R. La que pongan en el local donde caigo a escribir.

P. ¿A qué personaje literario se parece?

R. Al reportero melodramático que aparece en mis historias.

P. ¿Cuál es su principal influencia literaria?

R. El periodismo. Soy un lector de diarios, revistas y horóscopos.

P. ¿Qué es más importante: la lectura o la relectura?

R. Aún no he ingresado a esa etapa invernal de la vida en que releer es volver a vivir. Lo único que releo por medidas de salud es mi libro de recetas peruanas.

P. ¿Qué significa para usted ser escritor?

R. Responder a este cuestionario con la ilusión de que más gente vaya a buscar lo que escribo cuando escribo de verdad.

P. ¿Qué libro le regalaría a un niño?

R. El Génesis, de Robert Crumb. Es una buena manera de comenzar a ver desnudos.

P. ¿Cuál le gustaría haber escrito?

R. Mi lucha, de [Karl Ove] Knausgard. Sería millonario.

P. ¿Y cuál le cambió la vida?

R. El Génesis. Sus altas dosis de pornografía le dieron sentido a las clases de religión, en la escuela.

P. Si pudiera tener una pintura, ¿cuál sería?

R. Los funerales de Atahualpa, de Luis Montero. Lo malo es que luego tendría que comprarme una casa más grande para poder guardar ese cuadro inmenso, y un seguro contra robos... Los lujos son para gente con cierto talento para transar con este mundo sinsentido.

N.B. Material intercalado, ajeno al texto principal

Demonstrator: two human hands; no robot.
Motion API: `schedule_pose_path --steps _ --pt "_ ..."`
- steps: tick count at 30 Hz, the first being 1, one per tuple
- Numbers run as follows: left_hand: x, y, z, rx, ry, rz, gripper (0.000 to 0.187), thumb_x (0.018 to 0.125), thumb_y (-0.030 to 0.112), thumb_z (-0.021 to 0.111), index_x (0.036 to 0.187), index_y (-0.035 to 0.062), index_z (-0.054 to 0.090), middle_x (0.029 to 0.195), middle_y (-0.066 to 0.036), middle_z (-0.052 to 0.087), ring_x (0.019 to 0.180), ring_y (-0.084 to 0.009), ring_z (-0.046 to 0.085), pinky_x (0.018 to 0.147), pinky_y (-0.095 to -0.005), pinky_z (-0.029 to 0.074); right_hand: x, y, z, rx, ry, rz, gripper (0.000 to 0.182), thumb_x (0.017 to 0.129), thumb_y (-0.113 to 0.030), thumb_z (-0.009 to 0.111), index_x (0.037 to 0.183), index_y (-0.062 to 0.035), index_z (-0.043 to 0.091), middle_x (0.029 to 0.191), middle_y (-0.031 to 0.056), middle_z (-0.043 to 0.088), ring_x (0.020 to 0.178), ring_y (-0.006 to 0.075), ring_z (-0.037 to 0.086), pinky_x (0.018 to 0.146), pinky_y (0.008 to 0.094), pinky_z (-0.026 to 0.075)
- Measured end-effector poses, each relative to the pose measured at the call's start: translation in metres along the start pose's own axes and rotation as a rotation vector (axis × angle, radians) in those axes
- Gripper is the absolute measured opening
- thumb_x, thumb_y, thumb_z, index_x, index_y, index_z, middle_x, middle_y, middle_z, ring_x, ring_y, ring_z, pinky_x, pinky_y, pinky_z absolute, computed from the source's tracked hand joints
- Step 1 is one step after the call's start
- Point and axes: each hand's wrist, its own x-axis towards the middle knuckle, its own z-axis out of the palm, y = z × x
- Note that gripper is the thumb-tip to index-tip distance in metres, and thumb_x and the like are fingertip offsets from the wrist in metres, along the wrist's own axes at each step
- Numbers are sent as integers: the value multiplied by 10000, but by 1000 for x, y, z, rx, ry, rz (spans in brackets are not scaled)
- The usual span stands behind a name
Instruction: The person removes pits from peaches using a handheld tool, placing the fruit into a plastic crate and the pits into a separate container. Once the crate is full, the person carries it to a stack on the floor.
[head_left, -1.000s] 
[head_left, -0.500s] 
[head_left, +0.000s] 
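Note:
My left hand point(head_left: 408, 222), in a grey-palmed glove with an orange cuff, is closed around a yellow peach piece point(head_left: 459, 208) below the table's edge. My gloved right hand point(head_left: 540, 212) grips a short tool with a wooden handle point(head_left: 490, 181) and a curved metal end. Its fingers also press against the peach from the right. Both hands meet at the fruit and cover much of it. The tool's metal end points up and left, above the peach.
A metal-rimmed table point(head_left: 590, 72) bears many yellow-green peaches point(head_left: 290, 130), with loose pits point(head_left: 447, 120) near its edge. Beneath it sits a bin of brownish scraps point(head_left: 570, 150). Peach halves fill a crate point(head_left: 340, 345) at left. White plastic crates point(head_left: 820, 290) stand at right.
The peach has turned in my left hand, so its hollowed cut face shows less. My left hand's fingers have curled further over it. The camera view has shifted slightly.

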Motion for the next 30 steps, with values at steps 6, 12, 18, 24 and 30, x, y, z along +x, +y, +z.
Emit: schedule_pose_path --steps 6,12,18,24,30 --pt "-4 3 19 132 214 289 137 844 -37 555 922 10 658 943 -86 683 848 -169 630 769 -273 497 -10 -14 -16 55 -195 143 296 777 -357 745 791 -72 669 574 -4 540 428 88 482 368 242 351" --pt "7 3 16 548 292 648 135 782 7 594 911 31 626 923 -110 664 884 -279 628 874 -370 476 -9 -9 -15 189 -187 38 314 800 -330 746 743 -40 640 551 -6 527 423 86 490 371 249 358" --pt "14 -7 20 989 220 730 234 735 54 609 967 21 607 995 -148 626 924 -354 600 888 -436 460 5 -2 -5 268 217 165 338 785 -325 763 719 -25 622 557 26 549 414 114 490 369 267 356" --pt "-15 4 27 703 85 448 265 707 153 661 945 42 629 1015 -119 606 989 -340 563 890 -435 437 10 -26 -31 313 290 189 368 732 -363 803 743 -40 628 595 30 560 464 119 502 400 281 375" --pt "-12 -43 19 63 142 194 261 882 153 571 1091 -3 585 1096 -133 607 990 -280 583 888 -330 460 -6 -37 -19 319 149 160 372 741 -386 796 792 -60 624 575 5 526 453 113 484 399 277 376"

Qué bueno que los museos existen, ¿no?

P. ¿En qué lugar se siente especialmente inspirado?

R. Todas las mañanas en el inodoro. Soy un lector de Waterloo.

P. ¿Y en cuál no viviría?

R. En el mismo barrio que el actual alcalde de Lima.

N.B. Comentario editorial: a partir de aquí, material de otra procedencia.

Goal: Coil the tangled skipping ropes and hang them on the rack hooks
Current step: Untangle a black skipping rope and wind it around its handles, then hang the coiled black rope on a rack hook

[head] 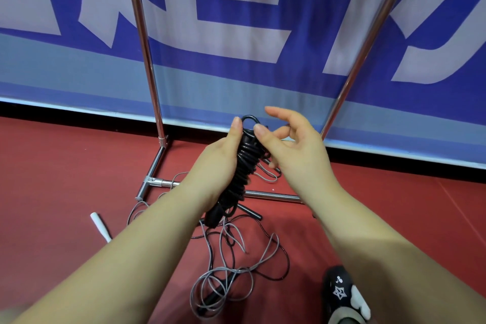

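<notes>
Head view, looking forward and down. My left hand (219, 158) grips a tightly wound black skipping rope bundle (240, 166), fingers curled behind it and thumb laid up along its near side; the bundle stands roughly upright, tilted slightly toward my left forearm, held above the floor and in front of the rack. My right hand (292, 144) is at the bundle's upper end, thumb pressing against the coils just below a small black loop (249, 120) that protrudes from the top; its index finger is extended and free, the other fingers curled behind the bundle, where their contact is hidden. Below my forearms, on the red floor (65, 166), lies a loose tangle of grey rope (236, 271) mixed with black cord, with a black handle (249, 212) near the rack base and a white handle (100, 226) apart to the left. The chrome rack (142, 34) shows two uprights and a base bar; its hooks are out of frame. A blue-and-white banner (236, 21) stands behind it. A black shoe (339, 289) is at lower right.
</notes>
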Motion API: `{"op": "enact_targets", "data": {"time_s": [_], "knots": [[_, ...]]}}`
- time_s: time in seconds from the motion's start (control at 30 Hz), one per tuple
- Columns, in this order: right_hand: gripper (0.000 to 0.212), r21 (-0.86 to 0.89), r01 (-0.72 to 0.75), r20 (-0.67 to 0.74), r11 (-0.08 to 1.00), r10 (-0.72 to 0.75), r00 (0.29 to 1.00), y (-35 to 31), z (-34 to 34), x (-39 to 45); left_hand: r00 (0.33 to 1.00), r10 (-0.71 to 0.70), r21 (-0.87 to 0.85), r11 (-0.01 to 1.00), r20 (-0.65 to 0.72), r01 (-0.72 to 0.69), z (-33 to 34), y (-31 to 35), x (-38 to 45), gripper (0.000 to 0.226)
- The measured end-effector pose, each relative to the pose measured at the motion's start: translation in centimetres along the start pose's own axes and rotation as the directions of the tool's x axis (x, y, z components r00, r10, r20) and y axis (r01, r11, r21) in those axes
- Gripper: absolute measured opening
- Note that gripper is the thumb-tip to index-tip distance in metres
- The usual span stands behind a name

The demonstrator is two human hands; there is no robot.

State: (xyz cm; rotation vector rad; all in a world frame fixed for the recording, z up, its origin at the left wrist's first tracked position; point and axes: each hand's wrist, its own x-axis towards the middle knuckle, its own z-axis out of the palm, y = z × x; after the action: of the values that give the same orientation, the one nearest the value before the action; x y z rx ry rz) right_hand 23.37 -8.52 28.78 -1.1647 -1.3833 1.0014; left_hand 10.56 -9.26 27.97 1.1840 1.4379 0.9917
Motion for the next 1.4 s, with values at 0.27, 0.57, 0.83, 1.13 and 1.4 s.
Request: {"op": "enact_targets", "data": {"time_s": [0.27, 0.57, 0.83, 1.13, 1.4], "knots": [[0.018, -0.13, -0.016, -0.108, 0.991, 0.002, 0.994, 0.6, -0.3, 0.5, 0.998, 0.065, 0.118, 0.991, -0.001, -0.065, 0.2, -0.9, 0.2, 0.053], [0.022, 0.21, -0.171, -0.224, 0.963, 0.218, 0.95, 0.6, -2.3, 1.7, 0.997, 0.021, 0.061, 0.998, 0.079, -0.026, 0.0, -1.4, -0.2, 0.051], [0.017, 0.031, -0.06, -0.183, 0.998, 0.065, 0.981, -0.1, -2.9, 1.1, 0.983, -0.084, 0.009, 0.996, 0.162, 0.083, -0.3, -2.4, -0.9, 0.053], [0.012, 0.033, 0.041, -0.042, 0.999, -0.039, 0.998, -1.5, -0.9, -1.3, 0.955, 0.292, -0.208, 0.939, 0.059, -0.274, 0.9, -1.7, -1.7, 0.026], [0.016, 0.019, 0.053, -0.157, 0.998, -0.049, 0.986, -4.4, -1.9, -1.3, 0.957, 0.28, -0.201, 0.945, 0.08, -0.259, 1.6, 1.0, -3.5, 0.011]]}}
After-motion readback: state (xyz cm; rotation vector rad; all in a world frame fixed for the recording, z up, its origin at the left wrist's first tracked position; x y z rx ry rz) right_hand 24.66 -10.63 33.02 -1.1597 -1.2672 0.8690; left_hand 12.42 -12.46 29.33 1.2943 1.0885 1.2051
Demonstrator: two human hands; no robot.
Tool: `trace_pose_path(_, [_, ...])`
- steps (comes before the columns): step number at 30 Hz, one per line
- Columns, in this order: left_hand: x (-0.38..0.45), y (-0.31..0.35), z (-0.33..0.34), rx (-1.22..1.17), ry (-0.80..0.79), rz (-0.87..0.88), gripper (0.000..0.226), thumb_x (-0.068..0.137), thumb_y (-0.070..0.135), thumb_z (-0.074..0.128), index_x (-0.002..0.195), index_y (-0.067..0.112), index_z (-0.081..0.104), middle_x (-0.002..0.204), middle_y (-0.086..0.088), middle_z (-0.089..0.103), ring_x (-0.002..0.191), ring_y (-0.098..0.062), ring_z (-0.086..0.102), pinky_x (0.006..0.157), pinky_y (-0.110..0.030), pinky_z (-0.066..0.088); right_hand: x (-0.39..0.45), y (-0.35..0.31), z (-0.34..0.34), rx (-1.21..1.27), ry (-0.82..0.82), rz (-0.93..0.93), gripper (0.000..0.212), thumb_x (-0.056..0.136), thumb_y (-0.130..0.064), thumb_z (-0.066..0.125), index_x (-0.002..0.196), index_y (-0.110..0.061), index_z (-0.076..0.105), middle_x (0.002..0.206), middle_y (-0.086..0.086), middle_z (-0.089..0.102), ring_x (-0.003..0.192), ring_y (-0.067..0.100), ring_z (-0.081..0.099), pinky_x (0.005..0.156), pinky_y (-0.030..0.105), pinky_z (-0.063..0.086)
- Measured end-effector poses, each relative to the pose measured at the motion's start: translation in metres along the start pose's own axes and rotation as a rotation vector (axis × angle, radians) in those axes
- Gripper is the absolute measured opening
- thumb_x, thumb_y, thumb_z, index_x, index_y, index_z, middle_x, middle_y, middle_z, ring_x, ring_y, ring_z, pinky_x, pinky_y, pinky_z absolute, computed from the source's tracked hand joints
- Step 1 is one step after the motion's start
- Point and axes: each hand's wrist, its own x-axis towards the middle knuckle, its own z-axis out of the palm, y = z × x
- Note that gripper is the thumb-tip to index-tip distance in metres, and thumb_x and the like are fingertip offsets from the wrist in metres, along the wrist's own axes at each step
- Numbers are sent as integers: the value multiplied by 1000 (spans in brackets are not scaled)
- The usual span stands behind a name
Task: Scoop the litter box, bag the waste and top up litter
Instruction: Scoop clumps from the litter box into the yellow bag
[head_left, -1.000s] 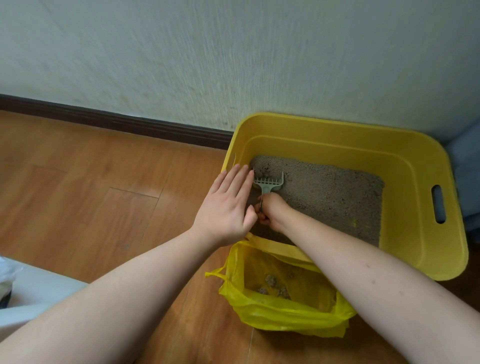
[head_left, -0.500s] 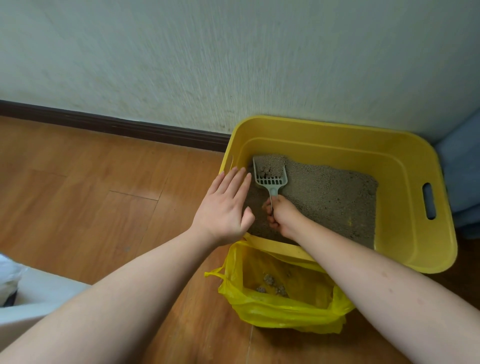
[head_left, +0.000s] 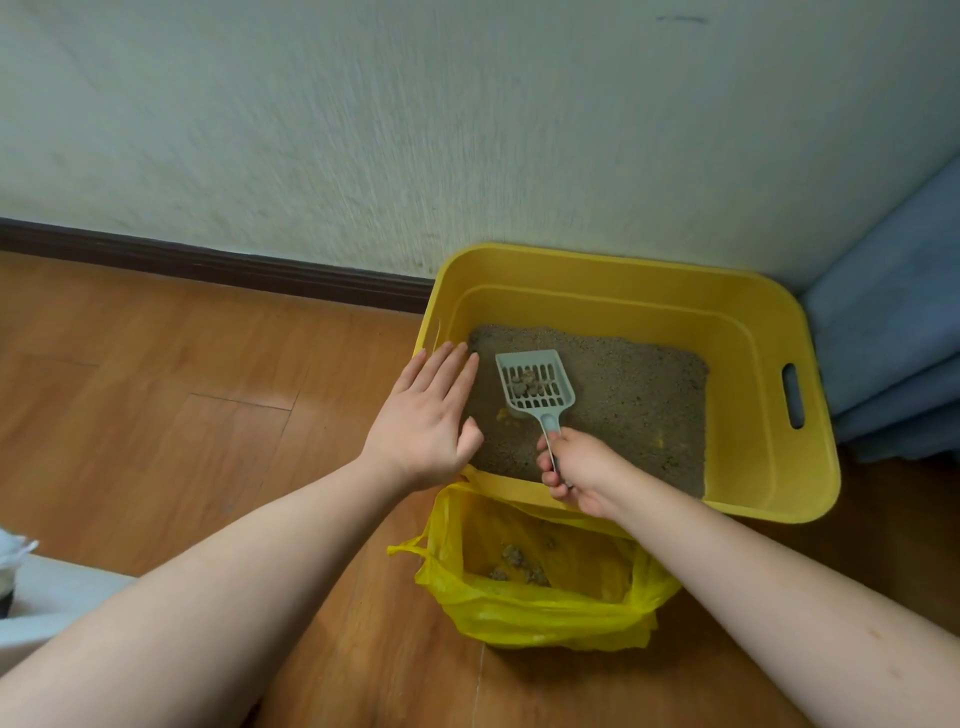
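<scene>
Right hand (head_left: 576, 470) gripping slotted scoop (head_left: 535, 387) with clumps over litter, left hand (head_left: 428, 421) flat, fingers straight, at yellow litter box (head_left: 769, 322) left rim, yellow bag (head_left: 540, 613) at near edge on floor (head_left: 156, 405)

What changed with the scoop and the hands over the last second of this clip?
The scoop came up out of the litter and now sits level above it with a few clumps in its slotted head; a second ago its teeth were dug in. The right hand kept its grip on the handle. The left hand stayed flat by the yellow box rim, and the yellow bag stayed put.
</scene>
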Motion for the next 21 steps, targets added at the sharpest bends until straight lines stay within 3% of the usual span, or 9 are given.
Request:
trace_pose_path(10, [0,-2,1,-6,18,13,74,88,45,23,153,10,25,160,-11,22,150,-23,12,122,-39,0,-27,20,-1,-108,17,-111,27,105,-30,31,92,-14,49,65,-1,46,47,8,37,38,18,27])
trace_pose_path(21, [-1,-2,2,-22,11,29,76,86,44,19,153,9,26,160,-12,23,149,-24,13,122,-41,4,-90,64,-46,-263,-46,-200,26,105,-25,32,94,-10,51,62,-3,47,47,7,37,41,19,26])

P. ¿Qué cambiaría de usted mismo?

R. Mi cuenta bancaria.

P. ¿Cuál es el mejor consejo que le dio alguno de sus padres?

R. Vete de casa.

P. ¿Con quién le gustaría sentarse en una fiesta?

R. Con el hombre que vive de pie.

P. ¿Con quién le gustaría quedar atrapado en un ascensor?

R. Con un electricista.

P. ¿Cuándo fue más feliz?

R. Cuando mi papá me regaló un Atari.